Please repeat the listing exactly, with every line intact.
Data to process Start Marker
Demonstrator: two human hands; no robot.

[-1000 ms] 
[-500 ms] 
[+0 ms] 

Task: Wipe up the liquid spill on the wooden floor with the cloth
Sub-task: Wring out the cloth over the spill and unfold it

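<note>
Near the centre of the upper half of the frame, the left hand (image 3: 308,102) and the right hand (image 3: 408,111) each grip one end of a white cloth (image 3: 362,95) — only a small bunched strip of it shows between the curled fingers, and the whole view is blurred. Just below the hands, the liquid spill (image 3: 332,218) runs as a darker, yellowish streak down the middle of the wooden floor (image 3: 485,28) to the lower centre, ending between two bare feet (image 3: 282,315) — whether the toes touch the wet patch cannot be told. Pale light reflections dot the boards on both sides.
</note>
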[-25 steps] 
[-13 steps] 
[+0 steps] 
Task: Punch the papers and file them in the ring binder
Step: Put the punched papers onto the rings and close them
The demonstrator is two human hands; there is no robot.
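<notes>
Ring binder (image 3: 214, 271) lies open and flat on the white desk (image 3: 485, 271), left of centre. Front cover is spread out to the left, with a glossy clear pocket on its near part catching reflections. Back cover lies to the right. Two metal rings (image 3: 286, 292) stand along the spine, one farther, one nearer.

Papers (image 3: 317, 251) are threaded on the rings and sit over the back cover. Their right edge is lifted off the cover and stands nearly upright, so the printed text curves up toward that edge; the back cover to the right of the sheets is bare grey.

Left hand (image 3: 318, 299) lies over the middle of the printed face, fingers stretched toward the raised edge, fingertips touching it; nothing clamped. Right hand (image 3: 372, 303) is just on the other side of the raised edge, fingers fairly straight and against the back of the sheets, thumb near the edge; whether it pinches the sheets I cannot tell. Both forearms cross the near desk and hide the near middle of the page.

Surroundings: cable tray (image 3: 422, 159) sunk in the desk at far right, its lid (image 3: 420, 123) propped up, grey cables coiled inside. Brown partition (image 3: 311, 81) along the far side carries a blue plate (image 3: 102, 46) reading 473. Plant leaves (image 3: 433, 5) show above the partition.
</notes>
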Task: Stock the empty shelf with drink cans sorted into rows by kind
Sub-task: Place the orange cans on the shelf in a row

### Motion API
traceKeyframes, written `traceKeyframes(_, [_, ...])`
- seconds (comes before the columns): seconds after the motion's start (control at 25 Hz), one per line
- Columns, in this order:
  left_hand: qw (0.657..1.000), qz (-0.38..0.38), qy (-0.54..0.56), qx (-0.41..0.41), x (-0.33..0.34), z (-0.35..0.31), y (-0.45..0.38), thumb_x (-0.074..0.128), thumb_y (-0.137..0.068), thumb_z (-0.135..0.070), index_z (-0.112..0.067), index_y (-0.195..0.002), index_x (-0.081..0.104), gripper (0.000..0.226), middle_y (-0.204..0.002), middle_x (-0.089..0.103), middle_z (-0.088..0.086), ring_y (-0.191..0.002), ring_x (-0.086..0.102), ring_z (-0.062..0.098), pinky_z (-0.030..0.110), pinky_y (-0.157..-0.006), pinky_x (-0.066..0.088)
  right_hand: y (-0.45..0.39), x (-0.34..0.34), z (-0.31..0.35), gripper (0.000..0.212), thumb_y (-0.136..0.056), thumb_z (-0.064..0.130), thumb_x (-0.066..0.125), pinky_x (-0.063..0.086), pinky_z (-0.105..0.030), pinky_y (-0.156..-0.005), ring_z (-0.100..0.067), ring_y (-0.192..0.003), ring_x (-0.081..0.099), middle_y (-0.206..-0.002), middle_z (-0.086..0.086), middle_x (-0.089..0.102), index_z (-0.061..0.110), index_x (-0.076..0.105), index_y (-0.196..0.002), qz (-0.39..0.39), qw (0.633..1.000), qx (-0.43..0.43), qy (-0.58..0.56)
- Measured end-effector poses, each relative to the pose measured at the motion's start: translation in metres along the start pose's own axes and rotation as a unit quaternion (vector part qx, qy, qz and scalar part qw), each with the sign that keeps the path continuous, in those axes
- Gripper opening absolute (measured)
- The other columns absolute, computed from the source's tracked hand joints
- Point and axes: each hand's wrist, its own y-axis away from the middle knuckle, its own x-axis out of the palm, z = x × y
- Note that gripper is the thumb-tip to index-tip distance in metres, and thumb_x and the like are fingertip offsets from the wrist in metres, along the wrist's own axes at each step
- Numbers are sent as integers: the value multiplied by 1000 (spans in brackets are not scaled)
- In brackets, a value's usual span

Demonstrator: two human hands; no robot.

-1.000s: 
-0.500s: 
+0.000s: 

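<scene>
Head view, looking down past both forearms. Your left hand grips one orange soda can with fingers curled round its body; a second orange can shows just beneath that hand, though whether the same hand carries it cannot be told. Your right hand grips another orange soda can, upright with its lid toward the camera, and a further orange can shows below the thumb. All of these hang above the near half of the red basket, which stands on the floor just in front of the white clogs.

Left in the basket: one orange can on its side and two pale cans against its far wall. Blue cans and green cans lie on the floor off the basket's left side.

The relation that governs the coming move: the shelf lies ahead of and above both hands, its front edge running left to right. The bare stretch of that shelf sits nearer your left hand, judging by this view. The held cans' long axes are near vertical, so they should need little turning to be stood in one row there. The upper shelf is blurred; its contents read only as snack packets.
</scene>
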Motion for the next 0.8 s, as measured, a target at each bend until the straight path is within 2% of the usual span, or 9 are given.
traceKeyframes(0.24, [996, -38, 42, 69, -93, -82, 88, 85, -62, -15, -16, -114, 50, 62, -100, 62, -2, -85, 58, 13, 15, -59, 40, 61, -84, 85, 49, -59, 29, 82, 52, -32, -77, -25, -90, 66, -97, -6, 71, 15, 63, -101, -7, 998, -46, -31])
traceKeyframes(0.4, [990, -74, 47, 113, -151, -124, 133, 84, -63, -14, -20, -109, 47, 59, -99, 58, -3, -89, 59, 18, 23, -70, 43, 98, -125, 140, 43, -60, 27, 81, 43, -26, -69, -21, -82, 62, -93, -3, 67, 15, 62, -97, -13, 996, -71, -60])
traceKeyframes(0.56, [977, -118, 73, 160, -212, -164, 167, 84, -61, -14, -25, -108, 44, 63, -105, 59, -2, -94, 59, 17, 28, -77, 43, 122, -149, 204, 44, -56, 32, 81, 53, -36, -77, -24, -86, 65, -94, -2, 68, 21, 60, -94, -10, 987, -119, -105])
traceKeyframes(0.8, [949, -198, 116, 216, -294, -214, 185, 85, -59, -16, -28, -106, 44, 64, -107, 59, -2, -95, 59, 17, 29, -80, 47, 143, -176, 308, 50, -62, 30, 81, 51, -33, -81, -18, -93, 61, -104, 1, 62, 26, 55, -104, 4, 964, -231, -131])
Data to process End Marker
## Your solution:
Demonstrator: two human hands; no robot.

[-1000 ms] 
[-500 ms] 
[+0 ms] 

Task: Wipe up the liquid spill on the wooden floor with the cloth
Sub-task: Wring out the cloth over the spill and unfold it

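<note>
Near the centre of the upper half of the frame, the left hand (image 3: 308,102) and the right hand (image 3: 408,111) each grip one end of a white cloth (image 3: 362,95) — only a small bunched strip of it shows between the curled fingers, and the whole view is blurred. Just below the hands, the liquid spill (image 3: 332,218) runs as a darker, yellowish streak down the middle of the wooden floor (image 3: 485,28) to the lower centre, ending between two bare feet (image 3: 282,315) — whether the toes touch the wet patch cannot be told. Pale light reflections dot the boards on both sides.
</note>
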[-25 steps] 
[-13 steps] 
[+0 steps] 
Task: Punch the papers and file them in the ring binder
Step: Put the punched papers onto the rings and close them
The demonstrator is two human hands; there is no robot.
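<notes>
Ring binder (image 3: 214, 271) lies open and flat on the white desk (image 3: 485, 271), left of centre. Front cover is spread out to the left, with a glossy clear pocket on its near part catching reflections. Back cover lies to the right. Two metal rings (image 3: 286, 292) stand along the spine, one farther, one nearer.

Papers (image 3: 317, 251) are threaded on the rings and sit over the back cover. Their right edge is lifted off the cover and stands nearly upright, so the printed text curves up toward that edge; the back cover to the right of the sheets is bare grey.

Left hand (image 3: 318, 299) lies over the middle of the printed face, fingers stretched toward the raised edge, fingertips touching it; nothing clamped. Right hand (image 3: 372, 303) is just on the other side of the raised edge, fingers fairly straight and against the back of the sheets, thumb near the edge; whether it pinches the sheets I cannot tell. Both forearms cross the near desk and hide the near middle of the page.

Surroundings: cable tray (image 3: 422, 159) sunk in the desk at far right, its lid (image 3: 420, 123) propped up, grey cables coiled inside. Brown partition (image 3: 311, 81) along the far side carries a blue plate (image 3: 102, 46) reading 473. Plant leaves (image 3: 433, 5) show above the partition.
</notes>
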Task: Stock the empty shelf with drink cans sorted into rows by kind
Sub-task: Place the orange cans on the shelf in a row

### Motion API
traceKeyframes, written `traceKeyframes(_, [_, ...])`
- seconds (comes before the columns): seconds after the motion's start (control at 25 Hz), one per line
- Columns, in this order:
  left_hand: qw (0.657..1.000), qz (-0.38..0.38), qy (-0.54..0.56), qx (-0.41..0.41), x (-0.33..0.34), z (-0.35..0.31), y (-0.45..0.38), thumb_x (-0.074..0.128), thumb_y (-0.137..0.068), thumb_z (-0.135..0.070), index_z (-0.112..0.067), index_y (-0.195..0.002), index_x (-0.081..0.104), gripper (0.000..0.226), middle_y (-0.204..0.002), middle_x (-0.089..0.103), middle_z (-0.088..0.086), ring_y (-0.191..0.002), ring_x (-0.086..0.102), ring_z (-0.062..0.098), pinky_z (-0.030..0.110), pinky_y (-0.157..-0.006), pinky_x (-0.066..0.088)
  right_hand: y (-0.45..0.39), x (-0.34..0.34), z (-0.31..0.35), gripper (0.000..0.212), thumb_y (-0.136..0.056), thumb_z (-0.064..0.130), thumb_x (-0.066..0.125), pinky_x (-0.063..0.086), pinky_z (-0.105..0.030), pinky_y (-0.156..-0.005), ring_z (-0.100..0.067), ring_y (-0.192..0.003), ring_x (-0.081..0.099), middle_y (-0.206..-0.002), middle_z (-0.086..0.086), middle_x (-0.089..0.102), index_z (-0.061..0.110), index_x (-0.076..0.105), index_y (-0.196..0.002), qz (-0.39..0.39), qw (0.633..1.000), qx (-0.43..0.43), qy (-0.58..0.56)
- Measured end-effector poses, each relative to the pose measured at the motion's start: translation in metres along the start pose's own axes and rotation as a unit quaternion (vector part qx, qy, qz and scalar part qw), each with the sign that keeps the path continuous, in those axes
- Gripper opening absolute (measured)
- The other columns absolute, computed from the source's tracked hand joints
- Point and axes: each hand's wrist, its own y-axis away from the middle knuckle, its own x-axis out of the palm, z = x × y
- Note that gripper is the thumb-tip to index-tip distance in metres, and thumb_x and the like are fingertip offsets from the wrist in metres, along the wrist's own axes at each step
- Numbers are sent as integers: the value multiplied by 1000 (spans in brackets are not scaled)
- In brackets, a value's usual span

Demonstrator: two human hands; no robot.

-1.000s: 
-0.500s: 
+0.000s: 

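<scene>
Head view, looking down past both forearms. Your left hand grips one orange soda can with fingers curled round its body; a second orange can shows just beneath that hand, though whether the same hand carries it cannot be told. Your right hand grips another orange soda can, upright with its lid toward the camera, and a further orange can shows below the thumb. All of these hang above the near half of the red basket, which stands on the floor just in front of the white clogs.

Left in the basket: one orange can on its side and two pale cans against its far wall. Blue cans and green cans lie on the floor off the basket's left side.

The relation that governs the coming move: the shelf lies ahead of and above both hands, its front edge running left to right. The bare stretch of that shelf sits nearer your left hand, judging by this view. The held cans' long axes are near vertical, so they should need little turning to be stood in one row there. The upper shelf is blurred; its contents read only as snack packets.
</scene>
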Motion for the next 0.8 s, as measured, a target at each bend until the straight path is within 2% of the usual span, or 9 are given.
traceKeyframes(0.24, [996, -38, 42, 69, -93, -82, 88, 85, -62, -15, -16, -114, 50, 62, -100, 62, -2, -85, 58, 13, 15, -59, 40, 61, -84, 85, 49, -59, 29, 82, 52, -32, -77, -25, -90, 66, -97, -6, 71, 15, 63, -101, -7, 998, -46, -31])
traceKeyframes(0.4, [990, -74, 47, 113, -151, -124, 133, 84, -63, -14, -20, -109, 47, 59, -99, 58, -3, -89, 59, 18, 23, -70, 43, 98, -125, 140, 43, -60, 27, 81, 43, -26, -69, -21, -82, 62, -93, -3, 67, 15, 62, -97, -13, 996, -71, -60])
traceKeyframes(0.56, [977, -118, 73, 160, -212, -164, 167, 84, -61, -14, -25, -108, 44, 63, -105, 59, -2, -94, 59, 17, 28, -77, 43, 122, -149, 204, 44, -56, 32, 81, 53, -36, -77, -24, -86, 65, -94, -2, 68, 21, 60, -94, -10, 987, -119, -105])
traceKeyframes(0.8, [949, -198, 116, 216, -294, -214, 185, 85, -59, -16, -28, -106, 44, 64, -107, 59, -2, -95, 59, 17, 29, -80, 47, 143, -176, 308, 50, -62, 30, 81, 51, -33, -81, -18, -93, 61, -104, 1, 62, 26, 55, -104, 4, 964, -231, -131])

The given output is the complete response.